What I’m seeing in this foreign and unsettling place is that endless choices via dating apps are worsening, not improving, the quality of people we end up choosing to spend our time with.
With the comfort that we can keep swiping without any real consequence, we concoct an image of who the perfect partner is, and we are led to believe that our now-unlimited pool of options will lead us to that person.
We fool ourselves into thinking there is such a thing as perfect, and we become convinced that good people with inevitable flaws aren’t worth our time even if they deserve a chance.
We find reasons to discard the good – they’re too short, too nice, act like they care too much – in search of the perfect.
Then, when the “perfect” person we matched with on Tinder ends up being a grade-A piece of trash, we wonder what in the hell went wrong.
What’s wrong is that too many people are searching for something that doesn’t exist, and they’re getting burned, instead of seeing what’s often right in front of them.
Don’t get me wrong – I’m not in the business of trying to convince people to settle for something less than they deserve or want.

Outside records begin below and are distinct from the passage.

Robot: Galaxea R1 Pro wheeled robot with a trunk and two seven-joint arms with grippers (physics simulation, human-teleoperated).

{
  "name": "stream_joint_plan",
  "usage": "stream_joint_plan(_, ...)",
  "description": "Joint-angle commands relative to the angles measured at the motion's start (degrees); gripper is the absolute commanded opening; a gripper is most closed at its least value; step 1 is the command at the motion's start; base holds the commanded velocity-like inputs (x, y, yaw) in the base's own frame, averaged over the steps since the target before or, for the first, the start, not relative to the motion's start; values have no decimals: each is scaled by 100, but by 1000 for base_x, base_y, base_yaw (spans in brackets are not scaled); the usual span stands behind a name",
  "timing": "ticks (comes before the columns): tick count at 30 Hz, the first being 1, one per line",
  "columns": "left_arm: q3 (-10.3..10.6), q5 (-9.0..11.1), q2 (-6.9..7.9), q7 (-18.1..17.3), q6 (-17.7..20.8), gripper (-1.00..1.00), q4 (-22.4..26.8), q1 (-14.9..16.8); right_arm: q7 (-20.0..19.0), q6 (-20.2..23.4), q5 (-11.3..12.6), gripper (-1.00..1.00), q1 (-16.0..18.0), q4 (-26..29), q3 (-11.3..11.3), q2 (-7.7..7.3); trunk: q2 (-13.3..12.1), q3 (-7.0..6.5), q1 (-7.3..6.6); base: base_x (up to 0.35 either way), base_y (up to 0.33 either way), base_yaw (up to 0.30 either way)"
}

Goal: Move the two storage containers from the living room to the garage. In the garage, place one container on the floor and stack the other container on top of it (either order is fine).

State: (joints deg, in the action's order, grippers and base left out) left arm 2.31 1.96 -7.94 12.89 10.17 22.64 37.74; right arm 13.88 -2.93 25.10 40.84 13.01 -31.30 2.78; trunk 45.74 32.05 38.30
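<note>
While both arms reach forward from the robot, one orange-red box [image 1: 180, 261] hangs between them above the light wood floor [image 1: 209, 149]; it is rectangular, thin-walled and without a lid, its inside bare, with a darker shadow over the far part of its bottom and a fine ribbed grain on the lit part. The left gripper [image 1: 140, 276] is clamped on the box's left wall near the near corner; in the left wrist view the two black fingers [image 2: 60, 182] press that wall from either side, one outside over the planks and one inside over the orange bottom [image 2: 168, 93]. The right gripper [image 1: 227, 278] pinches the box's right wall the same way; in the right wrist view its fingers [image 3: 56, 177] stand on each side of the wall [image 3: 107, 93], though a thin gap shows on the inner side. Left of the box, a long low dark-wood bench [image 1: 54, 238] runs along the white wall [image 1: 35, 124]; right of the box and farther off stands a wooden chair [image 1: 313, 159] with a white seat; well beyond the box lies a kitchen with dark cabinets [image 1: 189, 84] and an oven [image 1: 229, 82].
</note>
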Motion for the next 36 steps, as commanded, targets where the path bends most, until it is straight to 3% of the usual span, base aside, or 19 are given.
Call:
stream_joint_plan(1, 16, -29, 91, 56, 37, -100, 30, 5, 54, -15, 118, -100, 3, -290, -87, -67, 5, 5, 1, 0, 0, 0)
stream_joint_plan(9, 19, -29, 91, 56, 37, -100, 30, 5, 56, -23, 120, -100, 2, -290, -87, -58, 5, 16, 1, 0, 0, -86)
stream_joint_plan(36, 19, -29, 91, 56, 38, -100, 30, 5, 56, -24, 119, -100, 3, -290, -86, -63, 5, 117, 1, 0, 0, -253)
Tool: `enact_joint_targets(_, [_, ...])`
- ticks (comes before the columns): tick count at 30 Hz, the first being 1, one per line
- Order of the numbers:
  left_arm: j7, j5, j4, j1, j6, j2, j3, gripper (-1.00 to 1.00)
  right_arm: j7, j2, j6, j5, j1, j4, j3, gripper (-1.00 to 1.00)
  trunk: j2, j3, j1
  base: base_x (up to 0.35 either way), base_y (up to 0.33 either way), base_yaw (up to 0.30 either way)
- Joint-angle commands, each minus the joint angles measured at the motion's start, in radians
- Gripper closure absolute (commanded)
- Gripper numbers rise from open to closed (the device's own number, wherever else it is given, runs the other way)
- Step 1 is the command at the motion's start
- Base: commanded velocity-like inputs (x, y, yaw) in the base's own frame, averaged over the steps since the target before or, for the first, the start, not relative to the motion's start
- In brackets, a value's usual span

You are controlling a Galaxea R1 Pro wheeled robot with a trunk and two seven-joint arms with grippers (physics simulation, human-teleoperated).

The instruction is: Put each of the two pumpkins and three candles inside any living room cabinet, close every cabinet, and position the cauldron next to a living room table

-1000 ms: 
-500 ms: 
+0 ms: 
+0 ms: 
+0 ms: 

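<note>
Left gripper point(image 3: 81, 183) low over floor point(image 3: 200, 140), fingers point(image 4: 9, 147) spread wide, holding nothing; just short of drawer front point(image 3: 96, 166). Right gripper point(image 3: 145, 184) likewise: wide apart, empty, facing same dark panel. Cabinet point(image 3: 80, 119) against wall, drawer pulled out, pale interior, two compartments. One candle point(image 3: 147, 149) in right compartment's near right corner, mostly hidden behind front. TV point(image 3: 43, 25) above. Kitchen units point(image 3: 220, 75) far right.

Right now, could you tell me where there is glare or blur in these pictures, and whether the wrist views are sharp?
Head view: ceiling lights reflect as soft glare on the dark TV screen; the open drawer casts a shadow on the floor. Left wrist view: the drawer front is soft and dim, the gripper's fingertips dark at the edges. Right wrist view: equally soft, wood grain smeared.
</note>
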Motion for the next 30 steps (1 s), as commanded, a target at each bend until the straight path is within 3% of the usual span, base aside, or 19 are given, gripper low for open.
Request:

We all deserve to be happy. We all deserve to find someone that loves us the way we need to be loved and cares for us the way we need to be cared for.
But in this modern world of dating, it’s often the most genuine people who get thrown under the bus because they aren’t perfect and don’t pretend to be, while the assholes of the world – those good at putting on a show and saying all the right things – have the most success.
There is no way to say all of this without sounding like the guy who wants to change the rules because he’s losing the game, but that doesn’t mean the game doesn’t still suck.
We can all do so much better, both for ourselves and for each other, if we just kick our collective habit of thinking we need everything to be flawless right here, right now.
If you’re sick of getting hurt, if you’re cynical about love, if you wonder why you keep striking out, then I have a novel piece of advice for you: Stop doing what you’re doing and get back to the basics.
Find someone who listens, who you enjoy spending time with, someone you trust, someone who makes you laugh, someone you can rely on – someone who’s entire appeal doesn’t disintegrate upon ten minutes of casual inspection.
I get that these things aren’t sexy, and they may not catch your eye when you’re swiping through your phone at midnight – but they’re true things. They’re what make real and lasting relationships.
We’ve got to stop letting the perfect be the enemy of the good. Perfect doesn’t exist, and it’s often just when we think we’ve found it that we get hurt the most.
So, please, put down your phone. Give the swiping a rest for just a moment. Look around. There is so much good right in front of us , good that we take for granted.
Each day we spend ignoring it, while we pursue some perfection that never comes, is a day we can’t get back.
Let’s stop rewarding those who are good at playing a game and start searching for those who are simply good.
Maybe then we can instill just a little bit more meaning in what has become the hollow and depressing exercise of dating in 2017.